One of my best friends in life started his professional career at Carnegie Mellon University, where for a while he worked (back in the 80’s) on the challenges surrounding parallel computing. Back then, it was a relatively esoteric field, in which one of the challenges was finding problems that lent themselves to parallel approaches, and another was trying to build programming models that made those problems tractable.
Spooling forward about 20 years (yipes), during the recent Boston Red Sox victory, MLB.com served 100,000,000 page views to 10,000,000 unique visitors. Each doing roughly the same thing. Talk about massive parallelism, it’s in front of our eyes. The internet itself has yielded the world’s largest parallel applications – from instant messaging, to bidding on beanie babies.
Now Sun has long been an investor in parallelism. First, we built systems capable of managing tremendous load (we’re honored to supply the infrastructure under America’s baseball addiction); and as importantly, we built an operating system that knew how to manage multiple threads of execution.
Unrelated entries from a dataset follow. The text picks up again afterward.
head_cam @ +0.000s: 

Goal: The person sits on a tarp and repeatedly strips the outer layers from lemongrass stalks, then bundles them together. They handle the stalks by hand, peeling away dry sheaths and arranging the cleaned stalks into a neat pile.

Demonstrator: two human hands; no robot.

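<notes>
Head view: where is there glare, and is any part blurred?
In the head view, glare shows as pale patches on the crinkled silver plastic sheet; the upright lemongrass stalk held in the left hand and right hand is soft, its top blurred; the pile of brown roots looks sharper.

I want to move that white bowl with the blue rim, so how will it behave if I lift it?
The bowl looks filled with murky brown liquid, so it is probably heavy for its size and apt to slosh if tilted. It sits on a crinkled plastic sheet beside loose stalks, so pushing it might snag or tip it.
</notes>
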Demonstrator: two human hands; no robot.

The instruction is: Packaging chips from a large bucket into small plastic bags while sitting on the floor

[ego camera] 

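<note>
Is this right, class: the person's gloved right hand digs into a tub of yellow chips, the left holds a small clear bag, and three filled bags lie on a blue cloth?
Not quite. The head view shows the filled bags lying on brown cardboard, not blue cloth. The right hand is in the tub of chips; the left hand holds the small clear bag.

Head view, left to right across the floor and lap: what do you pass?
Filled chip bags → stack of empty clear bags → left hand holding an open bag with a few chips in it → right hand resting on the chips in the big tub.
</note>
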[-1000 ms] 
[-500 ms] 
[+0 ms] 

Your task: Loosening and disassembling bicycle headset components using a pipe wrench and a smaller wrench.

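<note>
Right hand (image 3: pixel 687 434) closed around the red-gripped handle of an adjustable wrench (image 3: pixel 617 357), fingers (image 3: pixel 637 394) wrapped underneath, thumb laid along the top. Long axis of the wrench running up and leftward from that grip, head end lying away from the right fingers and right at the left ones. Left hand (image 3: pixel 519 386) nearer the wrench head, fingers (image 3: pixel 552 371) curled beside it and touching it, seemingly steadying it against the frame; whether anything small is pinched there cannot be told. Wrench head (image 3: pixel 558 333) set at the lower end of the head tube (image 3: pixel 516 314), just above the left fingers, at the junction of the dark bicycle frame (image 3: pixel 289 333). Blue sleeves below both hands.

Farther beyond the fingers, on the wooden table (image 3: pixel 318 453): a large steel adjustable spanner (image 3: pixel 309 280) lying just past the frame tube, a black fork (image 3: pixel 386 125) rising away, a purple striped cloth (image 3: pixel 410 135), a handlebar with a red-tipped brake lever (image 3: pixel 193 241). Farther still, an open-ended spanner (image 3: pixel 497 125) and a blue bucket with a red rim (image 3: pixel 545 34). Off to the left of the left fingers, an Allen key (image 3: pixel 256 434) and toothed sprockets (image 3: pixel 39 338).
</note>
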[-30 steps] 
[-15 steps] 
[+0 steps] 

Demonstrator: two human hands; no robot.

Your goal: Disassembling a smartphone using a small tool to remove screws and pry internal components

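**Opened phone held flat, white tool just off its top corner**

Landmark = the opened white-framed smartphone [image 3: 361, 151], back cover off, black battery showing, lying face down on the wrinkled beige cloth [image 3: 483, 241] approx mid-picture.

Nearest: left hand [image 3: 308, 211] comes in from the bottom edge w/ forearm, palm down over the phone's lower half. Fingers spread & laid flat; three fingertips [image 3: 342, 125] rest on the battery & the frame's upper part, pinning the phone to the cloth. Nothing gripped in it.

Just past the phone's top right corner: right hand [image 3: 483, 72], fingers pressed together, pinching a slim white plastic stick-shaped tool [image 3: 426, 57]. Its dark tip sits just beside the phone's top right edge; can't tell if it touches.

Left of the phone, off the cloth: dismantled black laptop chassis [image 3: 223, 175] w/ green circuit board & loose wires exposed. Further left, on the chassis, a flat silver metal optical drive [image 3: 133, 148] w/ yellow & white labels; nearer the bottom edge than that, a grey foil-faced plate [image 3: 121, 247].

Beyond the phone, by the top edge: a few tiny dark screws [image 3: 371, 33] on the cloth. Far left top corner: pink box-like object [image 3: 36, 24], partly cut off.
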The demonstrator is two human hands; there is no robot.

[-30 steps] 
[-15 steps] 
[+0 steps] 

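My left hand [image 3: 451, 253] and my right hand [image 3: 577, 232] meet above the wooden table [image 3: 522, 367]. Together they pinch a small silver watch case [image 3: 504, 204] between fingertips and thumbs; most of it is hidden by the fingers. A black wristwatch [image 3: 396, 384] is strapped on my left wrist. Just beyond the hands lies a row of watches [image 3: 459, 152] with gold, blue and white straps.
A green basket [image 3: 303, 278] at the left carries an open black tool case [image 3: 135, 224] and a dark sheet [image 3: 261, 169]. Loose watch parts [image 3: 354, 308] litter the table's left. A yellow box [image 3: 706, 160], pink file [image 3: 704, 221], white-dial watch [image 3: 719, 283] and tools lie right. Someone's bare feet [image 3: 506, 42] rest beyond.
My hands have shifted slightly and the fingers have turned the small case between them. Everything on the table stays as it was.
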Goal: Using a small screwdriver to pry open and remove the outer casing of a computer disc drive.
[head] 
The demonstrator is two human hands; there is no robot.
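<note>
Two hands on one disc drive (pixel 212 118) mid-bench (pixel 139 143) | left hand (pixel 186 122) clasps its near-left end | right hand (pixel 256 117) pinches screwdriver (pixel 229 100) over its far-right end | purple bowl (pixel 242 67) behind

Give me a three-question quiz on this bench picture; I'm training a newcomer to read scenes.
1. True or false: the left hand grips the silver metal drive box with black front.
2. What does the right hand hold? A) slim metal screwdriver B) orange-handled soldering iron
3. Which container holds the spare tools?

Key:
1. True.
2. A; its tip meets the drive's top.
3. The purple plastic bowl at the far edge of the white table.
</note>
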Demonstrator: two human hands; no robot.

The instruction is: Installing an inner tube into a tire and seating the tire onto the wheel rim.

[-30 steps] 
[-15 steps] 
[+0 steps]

Managing parallel “threads,” historically one per CPU, is key to scalability – simply put, the more work you’ve got to do, the more CPU’s you throw at the problem. And having an operating system that knows how to run efficiently across 100’s of cpu’s is a handy thing, at the core of Solaris’s reputation for “scalability.” Standing on the shoulders of giants, the Java platform was built with parallelism in mind, too.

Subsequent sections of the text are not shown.